> _What you will do_: The entries must be restated exactly as written.

> _Data records_:
###

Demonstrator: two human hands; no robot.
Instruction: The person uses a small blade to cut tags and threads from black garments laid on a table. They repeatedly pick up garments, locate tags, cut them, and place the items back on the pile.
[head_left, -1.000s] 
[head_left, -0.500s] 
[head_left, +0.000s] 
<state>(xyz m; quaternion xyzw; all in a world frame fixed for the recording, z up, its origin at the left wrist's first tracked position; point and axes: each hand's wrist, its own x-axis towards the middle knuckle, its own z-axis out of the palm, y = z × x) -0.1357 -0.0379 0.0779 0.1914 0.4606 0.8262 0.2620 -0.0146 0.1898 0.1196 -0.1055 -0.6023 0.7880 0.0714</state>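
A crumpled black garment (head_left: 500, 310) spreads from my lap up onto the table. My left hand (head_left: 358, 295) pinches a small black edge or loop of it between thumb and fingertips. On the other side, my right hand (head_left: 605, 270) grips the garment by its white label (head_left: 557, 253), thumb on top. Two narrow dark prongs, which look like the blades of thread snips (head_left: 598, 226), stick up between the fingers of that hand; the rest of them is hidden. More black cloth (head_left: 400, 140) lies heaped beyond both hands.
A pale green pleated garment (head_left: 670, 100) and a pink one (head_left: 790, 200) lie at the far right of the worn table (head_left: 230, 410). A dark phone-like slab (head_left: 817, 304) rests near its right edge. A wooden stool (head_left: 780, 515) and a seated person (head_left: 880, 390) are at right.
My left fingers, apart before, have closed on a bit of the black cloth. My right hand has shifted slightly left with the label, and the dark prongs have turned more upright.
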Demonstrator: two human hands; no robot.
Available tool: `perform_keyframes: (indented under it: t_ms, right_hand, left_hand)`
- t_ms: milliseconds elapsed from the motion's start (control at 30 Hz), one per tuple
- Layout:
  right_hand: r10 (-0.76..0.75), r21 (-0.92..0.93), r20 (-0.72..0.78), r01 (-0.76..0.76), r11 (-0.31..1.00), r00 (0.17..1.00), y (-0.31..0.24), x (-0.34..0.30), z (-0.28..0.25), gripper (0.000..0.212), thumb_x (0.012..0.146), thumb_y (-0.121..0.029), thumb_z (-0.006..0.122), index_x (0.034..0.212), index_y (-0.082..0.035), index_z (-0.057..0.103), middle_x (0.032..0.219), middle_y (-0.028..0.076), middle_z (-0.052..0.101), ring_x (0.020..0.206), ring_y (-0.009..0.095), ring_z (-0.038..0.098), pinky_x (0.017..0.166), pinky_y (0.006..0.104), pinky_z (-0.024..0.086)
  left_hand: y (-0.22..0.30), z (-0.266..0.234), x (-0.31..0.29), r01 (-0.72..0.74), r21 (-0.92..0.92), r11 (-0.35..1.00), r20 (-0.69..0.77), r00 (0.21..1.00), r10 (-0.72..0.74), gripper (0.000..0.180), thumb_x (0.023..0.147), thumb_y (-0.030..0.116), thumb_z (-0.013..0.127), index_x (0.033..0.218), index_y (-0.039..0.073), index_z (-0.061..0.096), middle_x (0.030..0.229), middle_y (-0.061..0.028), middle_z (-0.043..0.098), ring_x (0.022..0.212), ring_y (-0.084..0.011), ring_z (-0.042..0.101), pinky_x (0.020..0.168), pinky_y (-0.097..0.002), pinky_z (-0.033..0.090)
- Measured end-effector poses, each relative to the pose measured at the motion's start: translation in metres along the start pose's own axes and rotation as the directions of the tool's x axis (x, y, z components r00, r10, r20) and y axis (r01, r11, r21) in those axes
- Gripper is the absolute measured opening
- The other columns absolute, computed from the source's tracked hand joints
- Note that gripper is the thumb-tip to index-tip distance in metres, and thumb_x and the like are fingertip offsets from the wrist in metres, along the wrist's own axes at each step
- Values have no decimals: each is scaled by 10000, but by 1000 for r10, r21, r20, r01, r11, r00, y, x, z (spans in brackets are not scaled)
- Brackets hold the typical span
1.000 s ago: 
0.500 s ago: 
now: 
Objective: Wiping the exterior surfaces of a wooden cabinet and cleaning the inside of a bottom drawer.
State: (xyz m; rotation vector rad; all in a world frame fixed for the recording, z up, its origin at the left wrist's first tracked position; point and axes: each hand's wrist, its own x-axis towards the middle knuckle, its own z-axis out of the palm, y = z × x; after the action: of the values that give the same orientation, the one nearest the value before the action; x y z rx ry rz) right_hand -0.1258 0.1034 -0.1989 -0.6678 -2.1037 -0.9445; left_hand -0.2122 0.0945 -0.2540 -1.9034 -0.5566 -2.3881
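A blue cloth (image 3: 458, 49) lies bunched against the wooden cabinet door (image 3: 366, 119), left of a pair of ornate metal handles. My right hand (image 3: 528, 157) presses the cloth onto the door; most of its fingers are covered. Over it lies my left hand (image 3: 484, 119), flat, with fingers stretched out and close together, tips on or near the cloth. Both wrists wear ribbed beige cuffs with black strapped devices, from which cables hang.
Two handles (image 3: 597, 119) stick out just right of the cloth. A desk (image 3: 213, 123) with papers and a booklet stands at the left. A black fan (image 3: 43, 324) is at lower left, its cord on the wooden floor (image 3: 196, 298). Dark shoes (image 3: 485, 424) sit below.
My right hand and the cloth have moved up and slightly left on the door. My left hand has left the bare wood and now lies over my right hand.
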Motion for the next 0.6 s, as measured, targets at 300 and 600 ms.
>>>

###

> _Result of the task_:
Demonstrator: two human hands; no robot.
Instruction: The person uses a small blade to cut tags and threads from black garments laid on a table. They repeatedly pick up garments, locate tags, cut them, and place the items back on the pile.
[head_left, -1.000s] 
[head_left, -0.500s] 
[head_left, +0.000s] 
<state>(xyz m; quaternion xyzw; all in a world frame fixed for the recording, z up, its origin at the left wrist's first tracked position; point and axes: each hand's wrist, its own x-axis towards the middle knuckle, its own z-axis out of the palm, y = z × x) -0.1357 -0.0379 0.0779 0.1914 0.4606 0.8262 0.2620 -0.0146 0.1898 0.1196 -0.1055 -0.6023 0.7880 0.0714</state>
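A crumpled black garment (head_left: 500, 310) spreads from my lap up onto the table. My left hand (head_left: 358, 295) pinches a small black edge or loop of it between thumb and fingertips. On the other side, my right hand (head_left: 605, 270) grips the garment by its white label (head_left: 557, 253), thumb on top. Two narrow dark prongs, which look like the blades of thread snips (head_left: 598, 226), stick up between the fingers of that hand; the rest of them is hidden. More black cloth (head_left: 400, 140) lies heaped beyond both hands.
A pale green pleated garment (head_left: 670, 100) and a pink one (head_left: 790, 200) lie at the far right of the worn table (head_left: 230, 410). A dark phone-like slab (head_left: 817, 304) rests near its right edge. A wooden stool (head_left: 780, 515) and a seated person (head_left: 880, 390) are at right.
My left fingers, apart before, have closed on a bit of the black cloth. My right hand has shifted slightly left with the label, and the dark prongs have turned more upright.
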Demonstrator: two human hands; no robot.
Available tool: `perform_keyframes: (indented under it: t_ms, right_hand, left_hand)`
- t_ms: milliseconds elapsed from the motion's start (control at 30 Hz), one per tuple
- Layout:
  right_hand: r10 (-0.76..0.75), r21 (-0.92..0.93), r20 (-0.72..0.78), r01 (-0.76..0.76), r11 (-0.31..1.00), r00 (0.17..1.00), y (-0.31..0.24), x (-0.34..0.30), z (-0.28..0.25), gripper (0.000..0.212), thumb_x (0.012..0.146), thumb_y (-0.121..0.029), thumb_z (-0.006..0.122), index_x (0.034..0.212), index_y (-0.082..0.035), index_z (-0.057..0.103), middle_x (0.032..0.219), middle_y (-0.028..0.076), middle_z (-0.052..0.101), ring_x (0.020..0.206), ring_y (-0.009..0.095), ring_z (-0.038..0.098), pinky_x (0.017..0.166), pinky_y (0.006..0.104), pinky_z (-0.024..0.086)
  left_hand: y (-0.22..0.30), z (-0.266..0.234), x (-0.31..0.29), r01 (-0.72..0.74), r21 (-0.92..0.92), r11 (-0.35..1.00), r20 (-0.69..0.77), r00 (0.21..1.00), r10 (-0.72..0.74), gripper (0.000..0.180), thumb_x (0.023..0.147), thumb_y (-0.030..0.116), thumb_z (-0.013..0.127), index_x (0.033..0.218), index_y (-0.039..0.073), index_z (-0.061..0.096), middle_x (0.030..0.229), middle_y (-0.061..0.028), middle_z (-0.043..0.098), ring_x (0.022..0.212), ring_y (-0.084..0.011), ring_z (-0.042..0.101), pinky_x (0.020..0.168), pinky_y (-0.097..0.002), pinky_z (-0.033..0.090)
- Measured end-effector poses, each relative to the pose measured at the motion's start: translation in metres along the start pose's own axes and rotation as the directions of the tool's x axis (x, y, z components r00, r10, r20) and y axis (r01, r11, r21) in those axes
- Gripper is the absolute measured opening
- The other columns absolute, computed from the source's tracked hand joints
- Note that gripper is the thumb-tip to index-tip distance in metres, and thumb_x and the like are fingertip offsets from the wrist in metres, along the wrist's own axes at each step
- Values have no decimals: each is scaled by 10000, but by 1000 for r10, r21, r20, r01, r11, r00, y, x, z (spans in brackets are not scaled)
- Brackets hold the typical span
1.000 s ago: 
0.500 s ago: 
now: 
Objective: Wiping the exterior surfaces of a wooden cabinet and cleaning the inside of a bottom drawer.
State: (xyz m; rotation vector rad; all in a world frame fixed for the recording, z up, its origin at the left wrist's first tracked position; point and axes: each hand's wrist, its own x-axis towards the middle knuckle, its own z-axis out of the palm, y = z × x; after the action: of the values that give the same orientation, the one nearest the value before the action; x y z rx ry rz) right_hand -0.1258 0.1034 -0.1989 -0.6678 -2.1037 -0.9445; left_hand -0.2122 0.0945 -0.2540 -1.9034 -0.5566 -2.3881
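A blue cloth (image 3: 458, 49) lies bunched against the wooden cabinet door (image 3: 366, 119), left of a pair of ornate metal handles. My right hand (image 3: 528, 157) presses the cloth onto the door; most of its fingers are covered. Over it lies my left hand (image 3: 484, 119), flat, with fingers stretched out and close together, tips on or near the cloth. Both wrists wear ribbed beige cuffs with black strapped devices, from which cables hang.
Two handles (image 3: 597, 119) stick out just right of the cloth. A desk (image 3: 213, 123) with papers and a booklet stands at the left. A black fan (image 3: 43, 324) is at lower left, its cord on the wooden floor (image 3: 196, 298). Dark shoes (image 3: 485, 424) sit below.
My right hand and the cloth have moved up and slightly left on the door. My left hand has left the bare wood and now lies over my right hand.
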Motion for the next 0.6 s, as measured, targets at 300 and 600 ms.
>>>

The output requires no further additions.